WHAT YOU SHOULD DO: Repeat every entry, word for word, leaving no line out.

══ ENTRIES SHOWN

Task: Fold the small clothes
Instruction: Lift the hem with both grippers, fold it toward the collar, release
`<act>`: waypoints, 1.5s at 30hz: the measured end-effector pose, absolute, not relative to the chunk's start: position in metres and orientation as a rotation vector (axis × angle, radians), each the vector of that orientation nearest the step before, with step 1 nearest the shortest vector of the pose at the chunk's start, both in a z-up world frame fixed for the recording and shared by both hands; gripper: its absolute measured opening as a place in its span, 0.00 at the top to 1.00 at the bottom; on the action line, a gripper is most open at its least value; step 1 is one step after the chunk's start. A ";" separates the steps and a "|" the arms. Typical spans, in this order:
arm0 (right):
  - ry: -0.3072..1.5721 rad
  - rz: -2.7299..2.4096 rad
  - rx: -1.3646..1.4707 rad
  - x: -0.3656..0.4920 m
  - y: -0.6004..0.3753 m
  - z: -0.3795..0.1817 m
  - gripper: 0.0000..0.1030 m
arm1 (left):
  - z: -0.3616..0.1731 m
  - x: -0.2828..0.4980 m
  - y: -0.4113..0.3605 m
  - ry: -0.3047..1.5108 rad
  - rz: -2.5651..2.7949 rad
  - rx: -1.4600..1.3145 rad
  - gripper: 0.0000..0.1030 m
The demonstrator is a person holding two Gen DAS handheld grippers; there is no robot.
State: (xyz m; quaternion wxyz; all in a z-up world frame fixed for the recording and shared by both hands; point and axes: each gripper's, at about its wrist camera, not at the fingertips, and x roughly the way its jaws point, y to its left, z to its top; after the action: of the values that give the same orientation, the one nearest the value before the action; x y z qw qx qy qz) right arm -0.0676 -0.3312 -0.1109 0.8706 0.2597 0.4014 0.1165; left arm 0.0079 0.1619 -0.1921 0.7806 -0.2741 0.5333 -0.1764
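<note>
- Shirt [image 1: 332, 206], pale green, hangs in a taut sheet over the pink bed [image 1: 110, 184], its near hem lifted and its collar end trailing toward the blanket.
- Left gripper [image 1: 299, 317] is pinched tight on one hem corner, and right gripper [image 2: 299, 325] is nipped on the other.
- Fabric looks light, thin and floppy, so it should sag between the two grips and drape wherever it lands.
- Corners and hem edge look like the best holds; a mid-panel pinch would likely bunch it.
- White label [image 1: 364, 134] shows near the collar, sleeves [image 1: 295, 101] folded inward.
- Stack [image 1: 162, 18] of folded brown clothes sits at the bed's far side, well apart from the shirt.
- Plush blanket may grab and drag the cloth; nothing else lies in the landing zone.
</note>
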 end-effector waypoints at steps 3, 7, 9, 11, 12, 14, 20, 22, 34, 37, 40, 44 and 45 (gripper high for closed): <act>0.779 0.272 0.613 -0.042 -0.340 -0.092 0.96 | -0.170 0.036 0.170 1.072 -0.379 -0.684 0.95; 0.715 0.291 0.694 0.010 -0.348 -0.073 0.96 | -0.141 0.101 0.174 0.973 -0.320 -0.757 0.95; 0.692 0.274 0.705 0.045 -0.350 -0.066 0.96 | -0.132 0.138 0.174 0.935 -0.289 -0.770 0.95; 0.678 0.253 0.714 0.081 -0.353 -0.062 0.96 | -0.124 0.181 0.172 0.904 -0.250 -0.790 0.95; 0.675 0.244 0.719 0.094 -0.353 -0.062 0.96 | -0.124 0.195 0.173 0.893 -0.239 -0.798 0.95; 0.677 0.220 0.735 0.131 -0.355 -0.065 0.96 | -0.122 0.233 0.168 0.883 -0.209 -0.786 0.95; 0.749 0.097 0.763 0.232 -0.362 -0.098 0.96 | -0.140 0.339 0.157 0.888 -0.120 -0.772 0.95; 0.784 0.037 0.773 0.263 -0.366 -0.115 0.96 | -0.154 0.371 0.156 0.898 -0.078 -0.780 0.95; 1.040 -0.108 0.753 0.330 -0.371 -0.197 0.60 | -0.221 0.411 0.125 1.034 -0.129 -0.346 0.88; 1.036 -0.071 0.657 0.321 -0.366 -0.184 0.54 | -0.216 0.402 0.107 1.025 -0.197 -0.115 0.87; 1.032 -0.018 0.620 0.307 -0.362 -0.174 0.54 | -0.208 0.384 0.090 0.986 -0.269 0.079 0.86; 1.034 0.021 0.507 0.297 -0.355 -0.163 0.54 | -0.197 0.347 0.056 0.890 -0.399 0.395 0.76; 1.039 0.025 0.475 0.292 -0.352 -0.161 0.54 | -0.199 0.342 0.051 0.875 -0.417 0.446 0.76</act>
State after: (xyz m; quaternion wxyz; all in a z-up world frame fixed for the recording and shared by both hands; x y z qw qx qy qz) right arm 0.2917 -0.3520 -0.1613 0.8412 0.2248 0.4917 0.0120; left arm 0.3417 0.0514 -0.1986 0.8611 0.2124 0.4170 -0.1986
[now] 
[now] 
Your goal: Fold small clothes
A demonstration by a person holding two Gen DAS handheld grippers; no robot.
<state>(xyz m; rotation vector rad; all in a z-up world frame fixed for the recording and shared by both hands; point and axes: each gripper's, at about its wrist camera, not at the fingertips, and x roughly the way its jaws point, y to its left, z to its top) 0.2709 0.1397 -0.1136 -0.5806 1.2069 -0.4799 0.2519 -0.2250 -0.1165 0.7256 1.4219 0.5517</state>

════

EXERCISE ANSWER:
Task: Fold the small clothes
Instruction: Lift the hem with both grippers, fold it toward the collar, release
`<act>`: waypoints, 1.5s at 30hz: the measured end-effector pose, absolute, not relative to the chunk's start: position in metres and orientation as a rotation vector (axis × angle, radians), each the vector of that orientation nearest the step before, with step 1 nearest the shortest vector of the pose at the chunk's start, both in a z-up world frame fixed for the recording and shared by both hands; gripper: its absolute measured opening as a place in its span, 0.00 at the top to 1.00 at the bottom; on the action line, a gripper is most open at its least value; step 1 is one step after the chunk's start. A ";" separates the steps and a "|" the arms. Typical spans, in this order:
arm0 (right):
  - ry: -0.3072..1.5721 rad
  - rz: -2.7299..2.4096 rad
  - rx: -1.3646..1.4707 rad
  - x: -0.3656..0.4920 m
  - y: -0.6004..0.3753 m
  - z: -0.3795..0.1817 m
  - gripper: 0.0000..0.1030 m
arm1 (left):
  - z: -0.3616..0.1731 m
  - x: -0.2828..0.4980 m
  - y: -0.4113..0.3605 m
  - ry: -0.3047..1.5108 rad
  - rz: -2.5651..2.7949 rad
  - rx: -1.4600..1.3145 rad
  - gripper: 0.0000..0.1030 m
The demonstrator is a person holding two Gen DAS handheld grippers; there is no robot.
State: (xyz m; quaternion wxyz; all in a z-up world frame fixed for the recording and shared by both hands; point and axes: each gripper's, at about its wrist camera, not at the fingertips, and x roughly the way its jaws point, y to its left, z to its top; after the action: of the values that give the same orientation, the one nearest the value before the action; x y z qw qx qy qz) right arm -0.0676 -0.3312 -0.1109 0.8706 0.2597 0.4014 0.1165; left arm 0.0079 0.1619 -0.1921 0.7806 -0.2741 0.5333 -0.1764
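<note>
- Shirt [image 1: 332, 206], pale green, hangs in a taut sheet over the pink bed [image 1: 110, 184], its near hem lifted and its collar end trailing toward the blanket.
- Left gripper [image 1: 299, 317] is pinched tight on one hem corner, and right gripper [image 2: 299, 325] is nipped on the other.
- Fabric looks light, thin and floppy, so it should sag between the two grips and drape wherever it lands.
- Corners and hem edge look like the best holds; a mid-panel pinch would likely bunch it.
- White label [image 1: 364, 134] shows near the collar, sleeves [image 1: 295, 101] folded inward.
- Stack [image 1: 162, 18] of folded brown clothes sits at the bed's far side, well apart from the shirt.
- Plush blanket may grab and drag the cloth; nothing else lies in the landing zone.
</note>
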 end-effector waypoints at steps 3, 7, 9, 11, 12, 14, 20, 22, 34, 37, 40, 44 and 45 (gripper high for closed): <act>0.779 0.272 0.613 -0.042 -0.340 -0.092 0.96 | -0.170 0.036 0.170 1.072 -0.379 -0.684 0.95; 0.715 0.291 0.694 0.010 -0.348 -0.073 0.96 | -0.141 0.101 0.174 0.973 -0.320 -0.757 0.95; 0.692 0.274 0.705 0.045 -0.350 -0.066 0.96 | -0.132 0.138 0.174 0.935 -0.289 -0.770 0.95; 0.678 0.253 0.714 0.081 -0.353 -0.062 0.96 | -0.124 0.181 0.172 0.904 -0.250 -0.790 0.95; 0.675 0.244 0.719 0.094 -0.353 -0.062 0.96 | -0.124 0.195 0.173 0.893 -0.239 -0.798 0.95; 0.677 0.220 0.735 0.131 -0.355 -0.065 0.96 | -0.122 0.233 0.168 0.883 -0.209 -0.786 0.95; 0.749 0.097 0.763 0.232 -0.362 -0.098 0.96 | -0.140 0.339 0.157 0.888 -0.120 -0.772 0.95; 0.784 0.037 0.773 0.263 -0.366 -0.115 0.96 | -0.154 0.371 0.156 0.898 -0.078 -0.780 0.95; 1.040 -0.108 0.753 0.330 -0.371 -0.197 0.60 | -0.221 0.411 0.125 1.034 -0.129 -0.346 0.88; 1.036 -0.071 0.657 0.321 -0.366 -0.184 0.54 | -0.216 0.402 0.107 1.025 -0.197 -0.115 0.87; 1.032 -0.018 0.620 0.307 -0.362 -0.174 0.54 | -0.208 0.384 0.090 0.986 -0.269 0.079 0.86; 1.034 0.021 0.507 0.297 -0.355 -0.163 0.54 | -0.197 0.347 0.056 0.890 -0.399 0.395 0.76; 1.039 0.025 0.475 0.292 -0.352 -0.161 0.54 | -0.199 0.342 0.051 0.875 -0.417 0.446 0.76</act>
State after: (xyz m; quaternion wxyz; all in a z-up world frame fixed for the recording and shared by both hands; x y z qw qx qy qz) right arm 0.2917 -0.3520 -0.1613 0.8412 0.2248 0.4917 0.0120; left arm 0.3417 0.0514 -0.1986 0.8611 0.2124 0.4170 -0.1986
[now] 
[now] 
Your goal: Fold small clothes
A demonstration by a person holding two Gen DAS handheld grippers; no robot.
<state>(xyz m; rotation vector rad; all in a z-up world frame fixed for the recording and shared by both hands; point and axes: each gripper's, at about its wrist camera, not at the fingertips, and x roughly the way its jaws point, y to its left, z to its top) 0.2709 0.1397 -0.1136 -0.5806 1.2069 -0.4799 0.2519 -0.2250 -0.1165 0.7256 1.4219 0.5517</state>

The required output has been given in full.